Apple Axes Epic Games Products From App Store

In the spirit of fair and healthy competitive rivalries, Apple just axed all Epic Games products from the App Store following the Fortnight debacle. 

Gara-gara Komisi, Apple “Tendang” Fornite dari App Store – Fajar Teknologi
Photo Credit: Apple App Store

Everyone is mad about Apple’s App Store guidelines right now, especially when it comes to cloud gaming services. Microsoft isn’t bringing Project xCloud to iOS. Google’s Stadia app can’t let iPhone users actually play games. Facebook also had to axe the ability to play games for its Facebook Gaming iOS app to be allowed in the App Store. And that doesn’t even take into account the number of smaller, non-gaming app developers who have had their apps kicked out of the App Store after seemingly arbitrary enforcement of Apple’s guidelines.

But Fortnite developer Epic Games took a bold step toward telling Apple what it thinks of the company’s App Store policies, possibly attempting a loophole to get around things. Fortnite has now been kicked out of the App Store. And Epic is suing.

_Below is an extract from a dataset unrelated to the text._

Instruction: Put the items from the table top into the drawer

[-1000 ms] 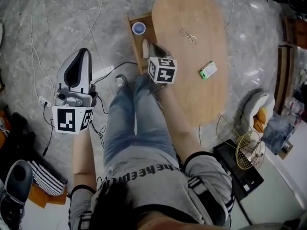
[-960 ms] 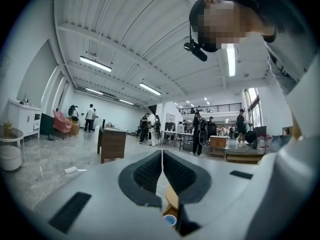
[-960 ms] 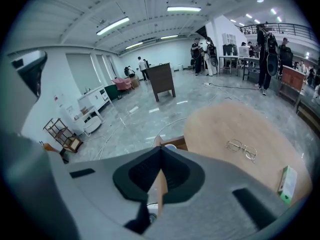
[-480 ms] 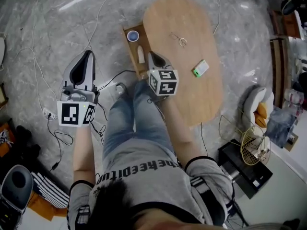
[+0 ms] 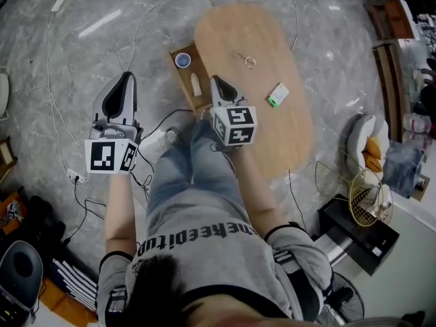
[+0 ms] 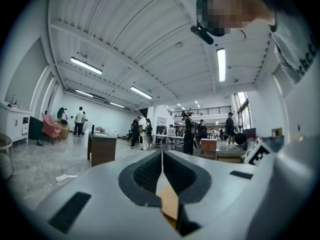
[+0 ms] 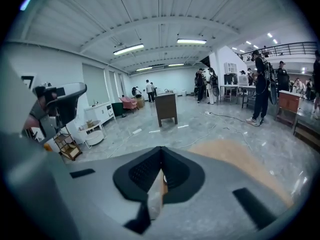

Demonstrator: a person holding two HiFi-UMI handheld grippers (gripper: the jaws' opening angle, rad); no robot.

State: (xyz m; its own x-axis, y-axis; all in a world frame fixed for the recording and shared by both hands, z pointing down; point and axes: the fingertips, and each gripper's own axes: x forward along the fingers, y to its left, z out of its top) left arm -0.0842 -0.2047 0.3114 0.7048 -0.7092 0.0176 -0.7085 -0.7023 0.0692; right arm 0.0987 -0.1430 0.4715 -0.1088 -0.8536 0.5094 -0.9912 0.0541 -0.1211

Epic Games introduced the ability to pay the company directly for V-Bucks in the Fortnite app on the App Store and in Google Play store for Android, bypassing the in-app payment methods in both apps. On top of that, Epic Games is giving users a 20% discount for using the direct payment method. According to Apple, in a statement to the Verge, this is in violation of App Store guidelines, which states that apps offering in-game currency for real money cannot use a direct payment method.

 

3.1.1 In-App Purchase:

If you want to unlock features or functionality within your app, (by way of example: subscriptions, in-game currencies, game levels, access to premium content, or unlocking a full version), you must use in-app purchase. Apps may not use their own mechanisms to unlock content or functionality, such as licence keys, augmented reality markers, QR codes, etc. Apps and their metadata may not include buttons, external links, or other calls to action that direct customers to purchasing mechanisms other than in-app purchase.

Before removal, a screenshot of the Fornite app on iOS clearly showed that users have the option to either purchase V-bucks through the App Store or send a direct payment to Epic Games.

“Today, we’re also introducing a new way to pay on iOS and Android: Epic direct payment. When you choose to use Epic direct payments, you save up to 20% as Epic passes along payment processing savings to you,” Epic Games announced in a press release.

The problem for Apple is that both it and Google have policies related to purchases that are consumed outside of their respective app stores. Both allow users to make payments outside of the app.

 

Apple’s policy:

3.1.5(a) Goods and Services Outside of the App: If your app enables people to purchase goods or services that will be consumed outside of the app, you must use purchase methods other than in-app purchase to collect those payments, such as Apple Pay or traditional credit card entry.

 

Google’s policy:

Developers offering products within another category of app downloaded on Google Play must use Google Play In-app Billing as the method of payment, except for the following cases:

Payment is solely for physical products.

Payment is for digital content that may be consumed outside of the app itself (e.g. songs that can be played on other music players).

In-app virtual currencies must only be used within the app or game title for which they were purchased.

Video: Epic Games’ parody of Apple’s 1984 Macintosh Commercial

Fortnite is available on multiple platforms: PC, Mac, Xbox, PlayStation, Nintendo Switch, Android, and iOS, and users can link their profiles together so they can play with the same account across all platforms. This means that someone could purchase V-Bucks through the Android and iOS apps and spend them at a later date from their console or PC. So technically those users appear to be purchasing “goods or services” that can be consumed outside of the app.

That explain why users can, for instance, purchase books through Amazon’s Kindle app on Google Play without having to go through Google Play In-app Billing. Those books can be read on a Kindle device, and they’re digital content, so that means they can be “consumed outside of the app itself.” Google Stadia on the App Store is another example, since it doesn’t require an in-app payment method. Apple doesn’t allow users to play Stadia games on iOS, so they have to play, or “consume” games outside of the app.

It seems like Apple may have just violated its own guidelines that allow users to pay for goods to be consumed outside of the app by removing Fortnite from its store, but we’re guessing Apple doesn’t care. We’re also waiting to see if Google will follow Apple’s lead and remove Fortnite from Google Play.